[Stored records]
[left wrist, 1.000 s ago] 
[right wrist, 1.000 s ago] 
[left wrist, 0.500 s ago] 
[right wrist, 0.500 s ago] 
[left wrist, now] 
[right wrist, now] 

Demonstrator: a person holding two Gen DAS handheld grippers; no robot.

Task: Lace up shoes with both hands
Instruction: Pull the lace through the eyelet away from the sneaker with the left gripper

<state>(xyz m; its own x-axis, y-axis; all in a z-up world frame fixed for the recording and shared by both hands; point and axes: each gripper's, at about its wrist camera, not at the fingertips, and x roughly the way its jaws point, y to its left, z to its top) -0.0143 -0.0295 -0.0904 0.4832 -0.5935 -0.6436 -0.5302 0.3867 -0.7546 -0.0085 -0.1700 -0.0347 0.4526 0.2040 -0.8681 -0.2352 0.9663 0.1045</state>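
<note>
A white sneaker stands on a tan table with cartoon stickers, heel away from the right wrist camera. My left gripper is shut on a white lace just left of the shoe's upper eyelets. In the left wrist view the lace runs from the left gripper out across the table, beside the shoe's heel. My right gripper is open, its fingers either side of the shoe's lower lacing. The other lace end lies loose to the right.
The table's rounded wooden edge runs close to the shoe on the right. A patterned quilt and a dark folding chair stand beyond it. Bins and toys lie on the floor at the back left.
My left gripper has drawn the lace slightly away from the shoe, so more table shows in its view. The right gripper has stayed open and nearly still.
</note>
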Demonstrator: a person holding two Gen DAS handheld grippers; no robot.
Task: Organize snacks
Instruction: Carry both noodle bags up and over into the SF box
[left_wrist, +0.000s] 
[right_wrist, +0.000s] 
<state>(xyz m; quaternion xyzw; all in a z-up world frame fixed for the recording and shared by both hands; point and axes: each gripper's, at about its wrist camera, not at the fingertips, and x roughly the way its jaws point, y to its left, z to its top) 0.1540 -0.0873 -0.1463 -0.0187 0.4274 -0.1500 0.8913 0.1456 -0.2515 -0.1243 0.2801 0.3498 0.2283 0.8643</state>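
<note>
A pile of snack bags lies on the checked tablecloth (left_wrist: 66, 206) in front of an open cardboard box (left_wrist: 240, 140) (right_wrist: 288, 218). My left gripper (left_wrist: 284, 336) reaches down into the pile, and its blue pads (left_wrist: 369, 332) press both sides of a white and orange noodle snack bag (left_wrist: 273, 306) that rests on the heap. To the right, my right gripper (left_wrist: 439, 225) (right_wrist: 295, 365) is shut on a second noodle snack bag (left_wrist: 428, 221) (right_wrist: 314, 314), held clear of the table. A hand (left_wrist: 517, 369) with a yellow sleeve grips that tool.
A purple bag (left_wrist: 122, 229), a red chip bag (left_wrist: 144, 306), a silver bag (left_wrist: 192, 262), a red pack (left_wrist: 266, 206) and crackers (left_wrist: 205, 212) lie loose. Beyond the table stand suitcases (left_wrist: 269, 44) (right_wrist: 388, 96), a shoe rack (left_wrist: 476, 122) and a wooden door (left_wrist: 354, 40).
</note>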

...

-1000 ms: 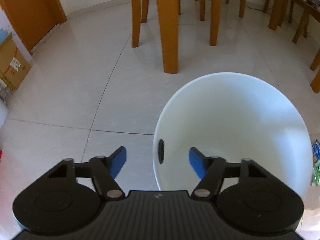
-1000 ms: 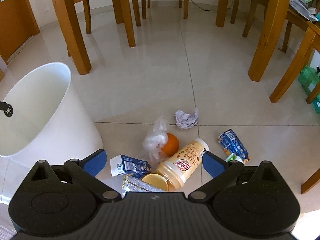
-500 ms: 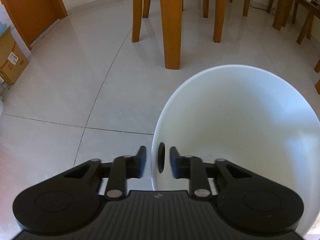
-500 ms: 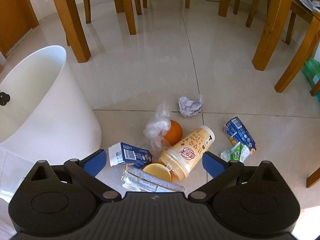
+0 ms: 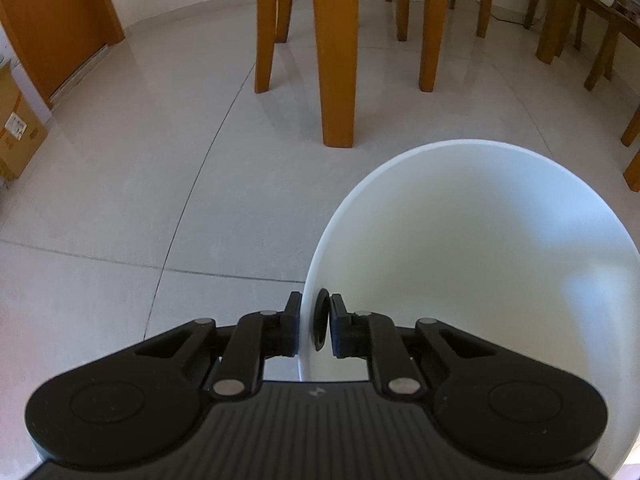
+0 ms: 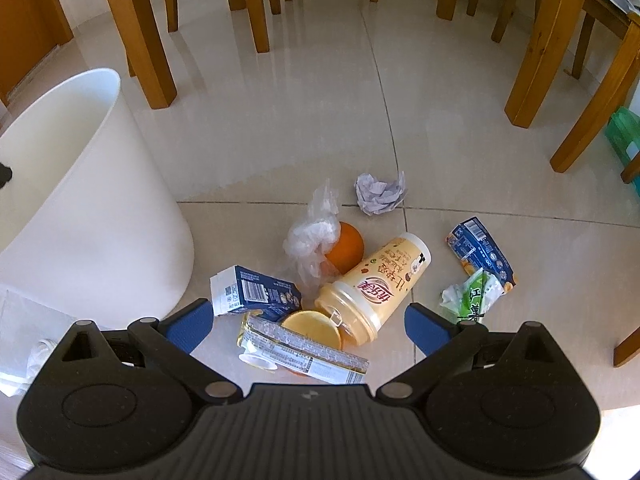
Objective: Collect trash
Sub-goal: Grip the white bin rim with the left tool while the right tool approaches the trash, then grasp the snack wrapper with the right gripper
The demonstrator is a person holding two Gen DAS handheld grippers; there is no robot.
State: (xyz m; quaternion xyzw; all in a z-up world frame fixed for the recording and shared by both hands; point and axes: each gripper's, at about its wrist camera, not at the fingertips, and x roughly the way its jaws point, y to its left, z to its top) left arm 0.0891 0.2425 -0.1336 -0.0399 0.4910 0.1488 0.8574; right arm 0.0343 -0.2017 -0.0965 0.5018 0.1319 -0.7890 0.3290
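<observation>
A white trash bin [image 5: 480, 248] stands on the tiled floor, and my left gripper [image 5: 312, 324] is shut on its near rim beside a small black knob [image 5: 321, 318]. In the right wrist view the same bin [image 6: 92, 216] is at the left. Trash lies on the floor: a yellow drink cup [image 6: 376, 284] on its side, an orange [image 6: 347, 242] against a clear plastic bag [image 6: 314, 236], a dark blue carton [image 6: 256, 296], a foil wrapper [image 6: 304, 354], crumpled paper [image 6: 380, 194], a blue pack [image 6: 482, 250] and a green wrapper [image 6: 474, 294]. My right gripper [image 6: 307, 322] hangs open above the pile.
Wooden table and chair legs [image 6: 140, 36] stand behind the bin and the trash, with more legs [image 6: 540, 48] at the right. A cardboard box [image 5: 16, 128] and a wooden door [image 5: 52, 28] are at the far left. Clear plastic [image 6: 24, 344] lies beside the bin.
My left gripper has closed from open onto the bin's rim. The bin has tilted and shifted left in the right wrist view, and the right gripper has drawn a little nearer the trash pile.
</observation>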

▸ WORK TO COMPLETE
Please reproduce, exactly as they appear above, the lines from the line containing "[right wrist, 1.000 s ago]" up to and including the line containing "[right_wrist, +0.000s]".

▸ EXPECTED OUTPUT
[right wrist, 1.000 s ago] 
[left wrist, 0.500 s ago] 
[right wrist, 0.500 s ago] 
[left wrist, now] 
[right wrist, now] 

Demonstrator: a person holding two Gen DAS handheld grippers; no robot.

Task: Lace up shoes with both hands
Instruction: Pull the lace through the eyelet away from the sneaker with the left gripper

<state>(xyz m; its own x-axis, y-axis; all in a z-up world frame fixed for the recording and shared by both hands; point and axes: each gripper's, at about its wrist camera, not at the fingertips, and x roughly the way its jaws point, y to its left, z to its top) -0.0143 -0.0295 -0.0904 0.4832 -0.5935 -0.6436 -0.5302 0.3867 -0.7546 -0.0085 -0.1700 -0.0347 0.4526 0.2040 -0.8681 -0.2352 0.9663 0.1045</state>
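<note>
A white sneaker stands on a tan table with cartoon stickers, heel away from the right wrist camera. My left gripper is shut on a white lace just left of the shoe's upper eyelets. In the left wrist view the lace runs from the left gripper out across the table, beside the shoe's heel. My right gripper is open, its fingers either side of the shoe's lower lacing. The other lace end lies loose to the right.
The table's rounded wooden edge runs close to the shoe on the right. A patterned quilt and a dark folding chair stand beyond it. Bins and toys lie on the floor at the back left.
My left gripper has drawn the lace slightly away from the shoe, so more table shows in its view. The right gripper has stayed open and nearly still.
</note>
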Demonstrator: a person holding two Gen DAS handheld grippers; no robot.
Task: Organize snacks
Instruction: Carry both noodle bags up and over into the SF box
[left_wrist, +0.000s] 
[right_wrist, +0.000s] 

The exercise is done, and nothing more is needed.